Wednesday, 9 June 2010

Thing 6: Google Calendar

I've been using a calendar, set up by my brother, on Google Calendar since the autumn of 2008, and Google became my main calendar site earlier this year. I have five different calendars on it, colour-coded to avoid confusion. (Yes, what you put on Google Calendar is calendars, so this blog post will be marked by worse-than-usual inelegance and ambiguity. Death loss of eyes/limbs.) Users may share their calendars; one of the calendars shared with me was in a colour I had used for one of my calendars, so I've had to change the colour of mine. There are 42 colours to choose from; if you ever run out of colours, it's likely that you are already trying to juggle too much.

Before Google, I used Mosuki, until Mosuki was taken down a couple of months ago. I praised Mosuki at every opportunity, as one of the most useful applications I had ever found. (Not that I found it for myself; it was another Phil Bradley recommendation, in his Update column.) Mosuki did what Google does: both have let me see my work schedule and my personal schedule all together, so there's less risk that I'll double-book myself; both have let me read and update my calendar from any web connection in the world; and both have been free!
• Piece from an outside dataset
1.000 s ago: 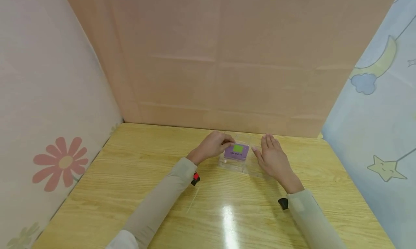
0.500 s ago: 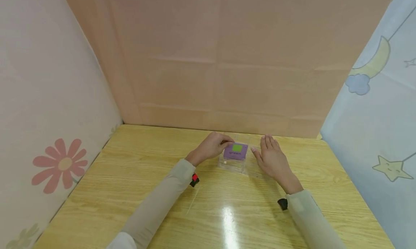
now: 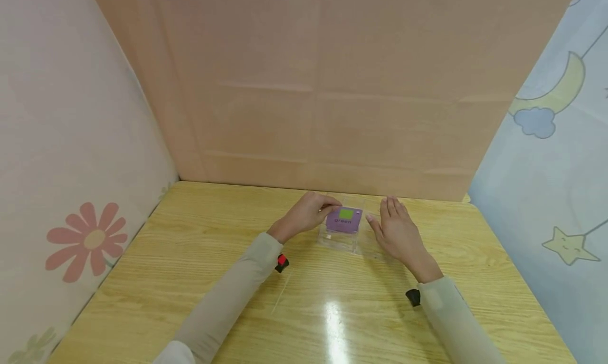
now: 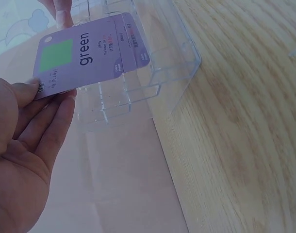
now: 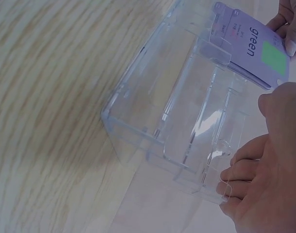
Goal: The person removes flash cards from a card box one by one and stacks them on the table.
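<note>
My left hand (image 3: 309, 212) pinches a corner of a purple flash card (image 4: 73, 56) between thumb and fingers. The card bears a green square and the word "green". A second purple card (image 4: 133, 41) shows just behind it, offset, and both stand in a front pocket of a clear plastic tiered card holder (image 5: 157, 97). My right hand (image 3: 401, 235) lies at the right end of the holder with fingers straight and thumb apart. In the right wrist view its fingertips (image 5: 228, 191) rest at the holder's clear end edge.
The holder stands on a wood-grain table (image 3: 214, 258) near a tan paper backdrop (image 3: 304, 116). A thin clear strip (image 3: 281, 294) lies nearer me, beside the left sleeve. Printed cloth walls (image 3: 62, 132) rise at both sides.
The left hand and the card have shifted slightly upward and left, the card sitting a little higher in the pocket. The right hand stays in place.
</note>
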`<control>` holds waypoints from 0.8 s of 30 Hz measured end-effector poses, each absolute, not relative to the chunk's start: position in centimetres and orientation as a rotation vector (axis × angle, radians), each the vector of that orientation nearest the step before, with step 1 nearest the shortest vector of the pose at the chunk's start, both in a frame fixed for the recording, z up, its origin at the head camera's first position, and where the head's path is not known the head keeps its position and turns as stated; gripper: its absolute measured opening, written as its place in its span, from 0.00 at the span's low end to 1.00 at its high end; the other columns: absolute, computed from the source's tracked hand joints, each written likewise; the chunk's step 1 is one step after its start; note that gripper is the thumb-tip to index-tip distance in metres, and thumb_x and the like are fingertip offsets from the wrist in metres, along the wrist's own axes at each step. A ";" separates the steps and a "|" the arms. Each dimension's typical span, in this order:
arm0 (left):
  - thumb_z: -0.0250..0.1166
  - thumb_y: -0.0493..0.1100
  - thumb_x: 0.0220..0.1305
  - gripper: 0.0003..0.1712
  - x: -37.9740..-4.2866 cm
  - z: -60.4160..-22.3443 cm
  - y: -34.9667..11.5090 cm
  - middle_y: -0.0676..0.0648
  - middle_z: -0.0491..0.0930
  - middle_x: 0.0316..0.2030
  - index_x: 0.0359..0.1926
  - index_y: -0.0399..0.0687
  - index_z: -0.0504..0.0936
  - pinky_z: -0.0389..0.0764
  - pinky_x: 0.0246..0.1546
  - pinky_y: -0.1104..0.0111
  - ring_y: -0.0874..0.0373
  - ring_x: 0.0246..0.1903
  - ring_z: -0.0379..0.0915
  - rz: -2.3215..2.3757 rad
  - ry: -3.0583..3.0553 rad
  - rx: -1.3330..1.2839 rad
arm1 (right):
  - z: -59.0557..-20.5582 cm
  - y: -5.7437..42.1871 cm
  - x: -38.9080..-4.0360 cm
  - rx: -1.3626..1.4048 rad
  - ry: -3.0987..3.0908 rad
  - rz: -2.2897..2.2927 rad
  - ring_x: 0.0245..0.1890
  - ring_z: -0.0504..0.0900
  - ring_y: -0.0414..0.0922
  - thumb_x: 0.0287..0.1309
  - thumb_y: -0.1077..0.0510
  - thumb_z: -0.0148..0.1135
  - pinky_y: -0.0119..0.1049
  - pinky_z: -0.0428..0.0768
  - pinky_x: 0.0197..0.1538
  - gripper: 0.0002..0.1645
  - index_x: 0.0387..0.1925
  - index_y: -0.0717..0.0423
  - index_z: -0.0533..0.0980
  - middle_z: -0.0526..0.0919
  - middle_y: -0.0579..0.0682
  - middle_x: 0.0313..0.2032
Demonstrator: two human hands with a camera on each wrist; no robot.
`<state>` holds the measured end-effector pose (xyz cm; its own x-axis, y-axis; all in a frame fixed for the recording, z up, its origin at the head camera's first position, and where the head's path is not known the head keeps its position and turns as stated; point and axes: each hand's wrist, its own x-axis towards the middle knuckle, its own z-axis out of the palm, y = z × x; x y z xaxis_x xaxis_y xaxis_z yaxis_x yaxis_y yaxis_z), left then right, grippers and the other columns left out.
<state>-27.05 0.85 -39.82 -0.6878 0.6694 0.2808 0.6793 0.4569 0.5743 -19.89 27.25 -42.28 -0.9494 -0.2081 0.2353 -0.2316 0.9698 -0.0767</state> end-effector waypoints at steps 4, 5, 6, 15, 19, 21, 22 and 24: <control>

And Mosuki had the further advantage, which I haven't yet found a way of replicating in Google: much more choice in the sharing of calendars. In Google Calendar, any calendar may be shared with other people, and different levels of sharing are available. For any individual event in the calendar, Google offers the following choice:

  • default (ie details of event have the same level of sharing as the calendar as a whole)
  • public (ie details are shared with the world)
  • private (ie details are shared only with people designated as 'owners' of the calendar)

Mosuki allowed individual choices about the sharing of each event.

Oh, I can think of one thing Google does slightly better than Mosuki. If you opted to view an entire month in Mosuki, you lost any indication of the timing of events -- tiresome if you wanted to print a month of your schedule for view on a noticeboard. In Google Calendar's month view, the timings remain visible.

But then, in Google, the events themselves don't necessarily remain visible. Some might be occluded behind such a statement as "+5 more".

I'm getting nerdish. Even the white bits were black.